Professor M. V. Ramana, Simons Chair in Disarmament, Global and Human Security, and Director, Liu Institute for Global Issues, School of Public Policy and Global Affairs at the University of British Columbia, told IPS the ICAN report documents the power of the political control wielded by companies involved in nuclear weapons production and maintenance is.
These companies profit enormously from their involvement in making these weapons of mass destruction and use a share of these profits to lobby for and shape the decision-making process in ways that further their profits, and loosen any semblance of democracy in this sphere, he said.
“To have such actions continue during a global pandemic is shocking, and reveals the completely misguided priorities of these nuclear weapon states and their allies,” said Dr Ramana, a scholar at the Peter Wall Institute for Advanced Studies.
According to a breakdown provided by ICAN on global spending on nuclear weapons, the US leads the list:
• United States: $37.4 billion
• China: $10.1 billion
• Russia: $8 billion
• United Kingdom: $6.2 billion
• France: $5.7 billion
• India: $2.4 billion
• Pakistan: $1 billion
• North Korea: $667 million
The top 5 companies profiting from nuclear weapon contracts were:
• Northrop Grumman ($13.6 billion)
• General Dynamics ($10.8 billion)
• Lockheed Martin ($2 billion)
• Raytheon Technologies ($449.5 million)
• Draper ($342 million)
Dr Johnson said stigmatising and banning nuclear weapons not only affects the profits of military-industrial businesses, but the careers of many bureaucrats, academics and politicians who for decades have promoted spending taxpayer’s money on these weapons of mass destruction (WMDs) instead of investing more in their countries’ health, education, peace-building relations and environment-saving technologies.
“Like all peace and security objectives, nuclear disarmament is not a one-off project, but a transformative process that needs to be built and maintained throughout our lives.’
She said the TPNW puts UN bodies and activists in a stronger position in terms of international norms and law, but as will be seen as States Parties hold their first meeting in 2022, we have a lot of work ahead of us to construct the vital institutional, humanitarian and verification infrastructures for the Treaty to become universally effective.”
“Nuclear weapons still have the potential to cause great harm, so these dying kicks of nuclear colonialism need to be stopped.

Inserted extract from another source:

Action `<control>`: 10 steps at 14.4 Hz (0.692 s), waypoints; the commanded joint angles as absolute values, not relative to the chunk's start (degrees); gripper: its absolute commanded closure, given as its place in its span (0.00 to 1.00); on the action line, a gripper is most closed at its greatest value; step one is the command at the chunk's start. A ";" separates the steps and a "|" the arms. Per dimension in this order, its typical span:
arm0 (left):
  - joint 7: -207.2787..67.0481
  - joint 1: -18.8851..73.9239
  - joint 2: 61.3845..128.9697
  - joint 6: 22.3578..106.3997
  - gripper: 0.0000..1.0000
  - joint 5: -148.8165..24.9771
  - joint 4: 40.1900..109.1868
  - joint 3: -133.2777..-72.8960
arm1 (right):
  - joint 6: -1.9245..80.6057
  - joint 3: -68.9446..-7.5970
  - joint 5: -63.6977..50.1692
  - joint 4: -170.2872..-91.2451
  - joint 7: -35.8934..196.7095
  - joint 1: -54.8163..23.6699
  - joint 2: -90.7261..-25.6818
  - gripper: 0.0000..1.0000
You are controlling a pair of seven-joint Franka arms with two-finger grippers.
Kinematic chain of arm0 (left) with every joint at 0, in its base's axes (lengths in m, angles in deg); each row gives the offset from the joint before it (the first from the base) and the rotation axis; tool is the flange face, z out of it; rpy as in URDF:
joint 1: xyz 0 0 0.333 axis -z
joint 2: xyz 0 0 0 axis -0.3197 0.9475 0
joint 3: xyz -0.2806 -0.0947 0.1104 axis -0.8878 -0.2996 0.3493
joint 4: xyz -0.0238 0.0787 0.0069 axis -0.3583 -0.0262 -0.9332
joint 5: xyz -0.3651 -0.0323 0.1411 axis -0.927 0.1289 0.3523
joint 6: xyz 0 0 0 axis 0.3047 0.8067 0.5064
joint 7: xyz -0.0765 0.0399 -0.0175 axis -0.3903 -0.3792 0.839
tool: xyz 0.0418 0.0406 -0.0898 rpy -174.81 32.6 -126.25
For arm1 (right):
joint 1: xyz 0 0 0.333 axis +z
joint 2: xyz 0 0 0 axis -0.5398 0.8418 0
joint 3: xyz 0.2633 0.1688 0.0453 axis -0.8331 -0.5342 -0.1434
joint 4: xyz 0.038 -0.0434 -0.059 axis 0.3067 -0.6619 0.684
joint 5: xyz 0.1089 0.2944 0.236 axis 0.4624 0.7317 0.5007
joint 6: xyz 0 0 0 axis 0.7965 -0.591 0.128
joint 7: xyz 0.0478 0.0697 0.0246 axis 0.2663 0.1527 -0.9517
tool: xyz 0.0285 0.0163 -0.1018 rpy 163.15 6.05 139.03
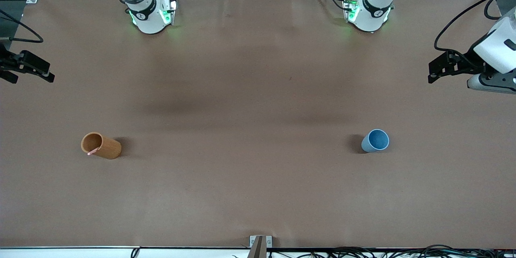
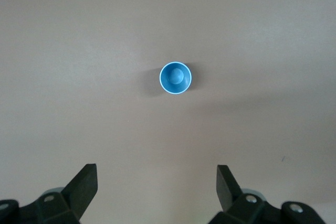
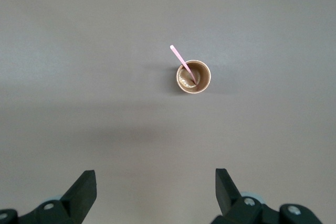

In Britain, many are now promoting the TPNW while campaigning for ‘Nurses not Nukes’ and accusing Boris Johnson’s government of violating Non-Proliferation Treaty (NPT) obligations with recent policies that increase the role and numbers of UK nuclear weapons,” said Dr Johnson.
“ICAN’s recent nuclear spending report ‘Complicit’ deals with another dimension where civil society can exert very effective pressure. Not only does ICAN expose the high financial costs to the nuclear armed governments (and therefore people), but also names some of the major military-industrial and bureaucratic-academic profiteers”.
She said naming names is important, as civil society continues to lift the covers and expose the corrupt and dependent relations that have kept nuclear weapons in business since 1945.
Thalif Deen is a former Director, Foreign Military Markets at Defence Marketing Services; Senior Defence Analyst at Forecast International; and military editor Middle East/Africa at Jane’s Information Group. He is also the co-author of “How to Survive a Nuclear Disaster” (New Century,1981).